Но благодушие Мины – если только у него могло быть благодушие – вскоре исчезло с лица. Василько говорил, а глаза монаха наливались бешенством. Но пока он сдерживал себя, молчал.

– Передается в нашем роду от отца к сыну – брать себе невест в чужой стороне, в лесном краю, – говорил Василько. – Спросишь, государь: пошто так? Позволь, скажу. Случилось это еще давно… Прадед мой – родитель моего деда – закладывал в свое время новые хоромы. Срубил он первые венцы из крепкого дуба, а тут вдруг нагрянула страшная буря, ветрище – деревья вырывало, с ног валило, венцы тоже разметало. Прадед говорил: толстенные деревья дубовые, как пушинки, летели. Пошел прадед собрать бревна, да только не даются они, а сам он почувствовал – тянет его неведомая сила все дальше и дальше, в самую глушь лесную. И ничем эту силу не перемочь. Подивился он такому случаю и подчинился. Долго ли шел, того сам не ведал, вдруг увидел на поляне высокий терем, а в нем была заточена злыми людьми прекрасная княжна. Освободил ее мой славный прадед, стала она ему женой. С тех пор заповедал своим детям, и внукам, и правнукам: как придет пора невесту искать, идти надо в лесную сторону. Теперь мне пора настала…

– А где отецкий дом? Отколь шел-то? Не у озера ли, где мы тебя поймали?

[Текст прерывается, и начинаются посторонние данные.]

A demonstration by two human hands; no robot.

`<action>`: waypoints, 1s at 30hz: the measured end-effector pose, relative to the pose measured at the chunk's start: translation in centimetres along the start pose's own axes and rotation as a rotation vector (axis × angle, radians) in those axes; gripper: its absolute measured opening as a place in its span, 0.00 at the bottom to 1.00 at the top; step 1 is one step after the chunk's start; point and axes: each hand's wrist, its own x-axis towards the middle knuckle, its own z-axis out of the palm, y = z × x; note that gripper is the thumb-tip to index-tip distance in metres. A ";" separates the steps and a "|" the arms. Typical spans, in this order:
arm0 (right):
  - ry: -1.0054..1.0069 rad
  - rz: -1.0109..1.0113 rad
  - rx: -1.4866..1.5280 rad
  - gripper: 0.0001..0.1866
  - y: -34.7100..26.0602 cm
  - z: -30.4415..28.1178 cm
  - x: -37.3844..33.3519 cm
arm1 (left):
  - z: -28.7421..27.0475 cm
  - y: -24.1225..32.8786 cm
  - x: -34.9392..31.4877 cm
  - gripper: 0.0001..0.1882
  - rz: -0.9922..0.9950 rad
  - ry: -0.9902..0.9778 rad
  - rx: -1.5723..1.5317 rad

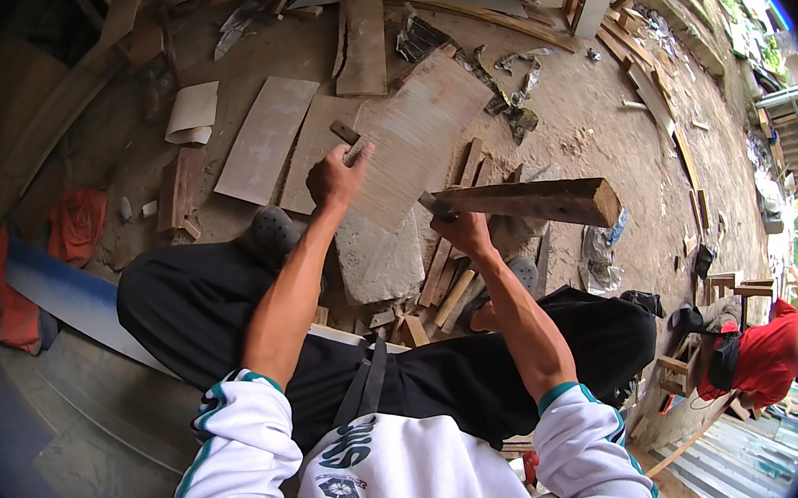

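Observation:
My left hand [337,178] is closed at the left edge of a light wooden board [430,129], which has fine lines across its face. From its fingers sticks a small dark flat piece [345,132], whose kind I cannot make out. My right hand [463,230] is closed by the near end of a thick, rough wooden bar [540,201] that points right. A dark piece [435,206] shows at its thumb; its kind is unclear. The board's near end lies over a pale concrete block [381,261] between my feet.
Flat boards [268,138] and wood strips [449,263] lie about the dirt floor. Crumpled plastic [599,257] is to the right, an orange-red bag [76,227] to the left. At lower right, a person in red [761,357] bends by wooden frames.

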 end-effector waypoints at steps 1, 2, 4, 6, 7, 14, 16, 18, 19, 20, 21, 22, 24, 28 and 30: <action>0.007 0.000 -0.001 0.18 0.0 0.1 0.0 | 0.2 0.1 -0.2 0.37 0.003 -0.002 0.006; 0.015 0.000 -0.003 0.19 0.0 0.2 0.0 | 0.5 0.2 -0.5 0.37 0.007 -0.005 0.012; 0.030 -0.009 -0.015 0.19 0.0 0.2 0.1 | 0.7 0.2 -0.8 0.38 0.014 -0.025 0.003; 0.045 -0.027 -0.035 0.20 -0.1 0.2 0.1 | 1.0 0.4 -1.2 0.39 0.030 -0.012 -0.013; 0.039 -0.015 -0.020 0.19 -0.2 0.1 0.2 | 1.1 0.4 -1.3 0.39 0.037 -0.006 -0.021; 0.010 0.015 -0.005 0.19 -0.5 0.2 0.3 | 1.2 0.6 -1.6 0.40 0.064 -0.016 -0.014; -0.004 0.017 -0.005 0.20 -0.3 0.3 0.4 | 1.4 0.5 -1.9 0.38 0.118 0.055 -0.012; 0.004 -0.001 -0.008 0.20 0.0 0.4 0.3 | 1.3 0.6 -1.8 0.40 0.068 -0.012 -0.023; 0.004 0.007 0.000 0.19 0.1 0.5 0.3 | 1.2 0.7 -1.8 0.42 0.044 -0.046 -0.029; 0.005 0.014 0.007 0.19 0.1 0.5 0.3 | 1.1 0.8 -1.8 0.41 0.044 -0.054 -0.028; 0.006 0.022 0.015 0.19 0.1 0.5 0.3 | 1.0 0.9 -1.9 0.41 0.044 -0.062 -0.028; 0.004 0.009 0.002 0.19 0.2 0.5 0.3 | 1.0 0.9 -1.9 0.41 0.044 -0.068 -0.028; 0.002 -0.015 -0.026 0.18 0.5 0.5 0.3 | 1.0 0.9 -1.9 0.41 0.051 -0.055 -0.023; -0.004 0.032 0.035 0.18 0.1 0.5 0.3 | 1.3 0.6 -1.8 0.41 0.041 -0.055 -0.022; -0.018 0.052 0.039 0.19 -0.1 0.4 0.3 | 1.5 0.4 -1.8 0.39 0.077 -0.015 -0.010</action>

– Нет, государь. Подворье нашего батюшки на Устье-реке, – обстоятельно продолжал рассказывать Василько: он хоть и чувствовал грозные нотки в голосе монаха, но решил договорить до конца, как и советовал Еким. – Слыхал ли ты, государь, о скудости княжеских домов, про кои говорят: «У семи князей один воин?» Вот один из таких княжичей перед тобой. Ничего-то у нас нет, остался только прадедовский завет…

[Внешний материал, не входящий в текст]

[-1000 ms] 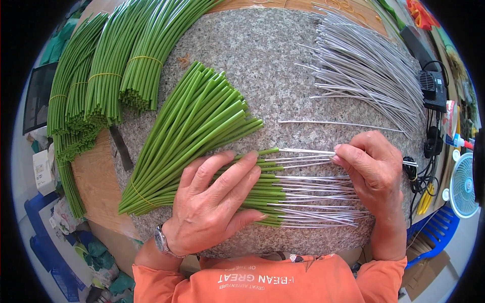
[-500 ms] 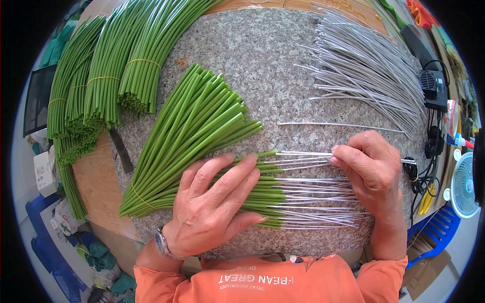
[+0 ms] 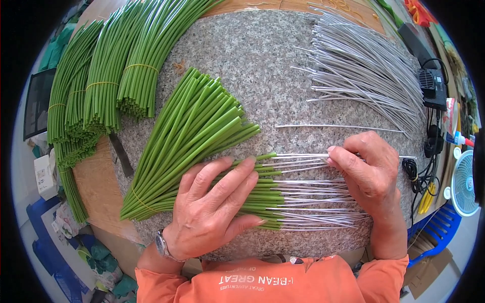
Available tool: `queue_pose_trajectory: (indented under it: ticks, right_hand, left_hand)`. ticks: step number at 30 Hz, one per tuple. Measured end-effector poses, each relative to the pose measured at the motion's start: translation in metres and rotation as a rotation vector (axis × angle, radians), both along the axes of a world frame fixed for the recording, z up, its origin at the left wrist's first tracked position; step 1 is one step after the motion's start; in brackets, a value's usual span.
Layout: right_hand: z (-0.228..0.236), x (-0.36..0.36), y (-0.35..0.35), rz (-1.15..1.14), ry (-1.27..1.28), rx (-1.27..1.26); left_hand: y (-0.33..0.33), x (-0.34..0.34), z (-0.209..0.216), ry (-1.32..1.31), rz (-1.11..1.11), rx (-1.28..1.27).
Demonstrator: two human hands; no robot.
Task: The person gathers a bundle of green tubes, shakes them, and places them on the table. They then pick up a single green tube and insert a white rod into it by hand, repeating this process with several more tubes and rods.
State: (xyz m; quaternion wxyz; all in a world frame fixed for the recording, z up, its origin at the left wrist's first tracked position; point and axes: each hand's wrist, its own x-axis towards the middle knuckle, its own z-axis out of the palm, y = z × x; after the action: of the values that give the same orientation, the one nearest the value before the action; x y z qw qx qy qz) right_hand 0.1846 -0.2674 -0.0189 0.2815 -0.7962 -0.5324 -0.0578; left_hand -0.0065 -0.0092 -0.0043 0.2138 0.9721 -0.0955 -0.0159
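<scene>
A fanned bundle of green plastic tubes (image 3: 184, 136) lies on the stone-patterned board, tied near its lower left end with a yellow band. My left hand (image 3: 214, 204) rests flat over the tubes, fingers stretched out. Grey-white wires (image 3: 316, 188) run out of the right-hand ends of several tubes beneath that hand. On the right, my right hand (image 3: 366, 169) pinches a thin wire (image 3: 316, 166) between thumb and forefinger, its left end close to a tube end. Whether that tip is inside the tube, I cannot tell. One loose wire (image 3: 336, 126) lies just beyond.
A heap of grey wires (image 3: 364, 70) covers the far right of the board (image 3: 242, 65). Banded bundles of green tubes (image 3: 139, 83) lie at the far left. Along the right edge are a small black device (image 3: 432, 88), cables, yellow-handled tool (image 3: 427, 198) and a small fan (image 3: 465, 183).
My right hand has shifted very slightly left with the pinched wire. My left hand stays in place on the tubes, and the whole view has moved a little.
</scene>
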Motion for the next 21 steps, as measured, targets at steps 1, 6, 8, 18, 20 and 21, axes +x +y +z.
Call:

Василько заметил тяжелый взгляд монаха, смешался и уже торопливо договорил:

– Сон вещий видел я: будто на берегу лесного озера живет княжна. Пошел я, долго шел и вот встретил, и вы меня встретили. Больше мне нечего сказать, государь.

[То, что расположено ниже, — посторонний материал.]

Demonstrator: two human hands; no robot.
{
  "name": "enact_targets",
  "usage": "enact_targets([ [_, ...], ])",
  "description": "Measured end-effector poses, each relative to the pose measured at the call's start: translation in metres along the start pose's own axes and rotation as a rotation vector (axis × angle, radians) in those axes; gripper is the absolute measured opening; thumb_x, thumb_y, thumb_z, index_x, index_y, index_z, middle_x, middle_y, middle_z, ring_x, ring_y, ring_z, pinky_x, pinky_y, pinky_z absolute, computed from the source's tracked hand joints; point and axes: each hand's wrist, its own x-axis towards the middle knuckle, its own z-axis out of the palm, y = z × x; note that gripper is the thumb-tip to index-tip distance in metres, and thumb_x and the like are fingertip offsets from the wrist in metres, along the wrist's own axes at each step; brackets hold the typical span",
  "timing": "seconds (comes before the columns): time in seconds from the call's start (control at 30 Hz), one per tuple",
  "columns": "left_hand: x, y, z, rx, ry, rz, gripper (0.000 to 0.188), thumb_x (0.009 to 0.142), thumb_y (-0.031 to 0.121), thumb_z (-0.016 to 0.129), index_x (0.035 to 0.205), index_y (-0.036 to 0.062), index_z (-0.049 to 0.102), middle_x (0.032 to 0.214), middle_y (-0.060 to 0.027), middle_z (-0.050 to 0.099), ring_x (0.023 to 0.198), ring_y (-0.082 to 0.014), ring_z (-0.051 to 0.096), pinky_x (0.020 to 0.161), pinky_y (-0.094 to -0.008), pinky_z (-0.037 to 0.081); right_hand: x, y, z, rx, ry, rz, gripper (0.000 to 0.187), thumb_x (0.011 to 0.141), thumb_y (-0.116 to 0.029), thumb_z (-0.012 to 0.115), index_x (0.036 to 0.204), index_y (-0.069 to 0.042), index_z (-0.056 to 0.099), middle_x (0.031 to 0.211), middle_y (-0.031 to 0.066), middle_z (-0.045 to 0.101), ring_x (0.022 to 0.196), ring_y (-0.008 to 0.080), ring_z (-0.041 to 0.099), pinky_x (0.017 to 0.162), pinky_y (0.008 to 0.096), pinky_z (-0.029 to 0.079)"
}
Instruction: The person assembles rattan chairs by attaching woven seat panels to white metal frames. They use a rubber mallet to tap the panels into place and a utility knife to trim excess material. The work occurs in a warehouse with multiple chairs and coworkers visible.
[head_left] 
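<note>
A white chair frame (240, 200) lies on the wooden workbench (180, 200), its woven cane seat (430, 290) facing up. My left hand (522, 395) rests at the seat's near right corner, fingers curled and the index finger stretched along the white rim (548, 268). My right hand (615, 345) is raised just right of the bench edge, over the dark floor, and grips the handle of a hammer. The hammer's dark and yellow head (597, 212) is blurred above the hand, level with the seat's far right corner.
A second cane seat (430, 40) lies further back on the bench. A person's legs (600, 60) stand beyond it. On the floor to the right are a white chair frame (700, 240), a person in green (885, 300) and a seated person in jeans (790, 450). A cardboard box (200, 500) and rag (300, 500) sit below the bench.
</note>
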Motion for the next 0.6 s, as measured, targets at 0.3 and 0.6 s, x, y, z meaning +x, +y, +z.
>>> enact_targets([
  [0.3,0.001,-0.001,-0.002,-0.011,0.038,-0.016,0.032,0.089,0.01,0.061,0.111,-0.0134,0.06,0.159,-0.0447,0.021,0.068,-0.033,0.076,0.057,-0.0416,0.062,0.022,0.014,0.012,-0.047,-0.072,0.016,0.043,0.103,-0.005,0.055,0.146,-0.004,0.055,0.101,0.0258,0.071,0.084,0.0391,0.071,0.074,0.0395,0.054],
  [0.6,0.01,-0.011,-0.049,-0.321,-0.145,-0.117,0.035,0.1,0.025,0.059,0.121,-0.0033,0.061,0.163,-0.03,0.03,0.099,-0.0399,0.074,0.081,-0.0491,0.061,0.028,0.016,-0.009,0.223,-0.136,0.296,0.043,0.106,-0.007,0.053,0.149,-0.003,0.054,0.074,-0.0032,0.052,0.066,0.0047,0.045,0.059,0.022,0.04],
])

– Конь твой где? – отрывисто спросил Мина.

– Какой конь, государь? Я сказал: у семи князей один воин…

– Так в узорных мягких сапожках по лесам и болтался? А? Что-то, отрок, легко шел. – И закончил с угрозой: – Врать вздумал?

Бурытай вглядывался в лицо растерявшегося юноши, смотрел на Мину; услышав про сапоги, подумал: «Почему не содрали? – но тут же осекся, вспомнил о черной смерти – Ладно, что не содрали».

– Несет какую-то околесицу, глупость, – раздраженно сказал Мина.

Услышав второй раз за этот день новое для него слово, Василько с удовольствием подтвердил:

– Все так, государь.

– Ты что, издеваешься надо мной? – взревел монах.

– Напрасно гневаешься, государь, – рассудительно заметил Василько. – Наш жрец Кичи учит: за худым пойдешь, то и найдешь. Нельзя издеваться над человеком.

Еким закрыл лицо руками: «И куда парня понесло! Жрец Кичи… Испортит, все испортит».

– Блажной какой-то или очень ловкий, – пояснил Мина мурзе.

– В плети! – посоветовал мурза. – Врет! Все врет! Где лесной улус, пусть говорит.

Монах метнул быстрый, испуганный взгляд на Бурытая – неужто заставит войти в загон?

«В плети! – подумал. – Небось сам не пойдешь, и мне от чумы сдыхать не хочется». Снова посмотрел на девушку: смертные пятна четко проступали на ее теле, сама не шевельнется, глаза прикрыты.

Бурытай, видно, тоже понял, что никто не решится приблизиться к пленникам, отмеченным черной смертью. Помотал крупной головой: «Ай, Костя-князь, своих людей прячет в лесу. А зачем прячет? Хочет дани мало платить? Сдеру дань за всех вдвое. А то самого сюда посажу». Мурза ухмыльнулся от пришедшей мысли, повеселел.

– Иди к Косте-князю, – приказал Мине. – Сейчас иди. Зови!

Мине облегчение: пронесло. Хоть бы и верный пес, только мурза – не моргнет – верного пса на смерть отправит.

Уходя, монах остановился, пригрозил юноше:

– Ужо погоди, ты у меня все скажешь.

Караульные заперли калитку, даже бревном подперли.

Еким мигнул Фильке:

– Теперь они сюда ни шагу.

Филька понял его: в эту ночь быть побегу.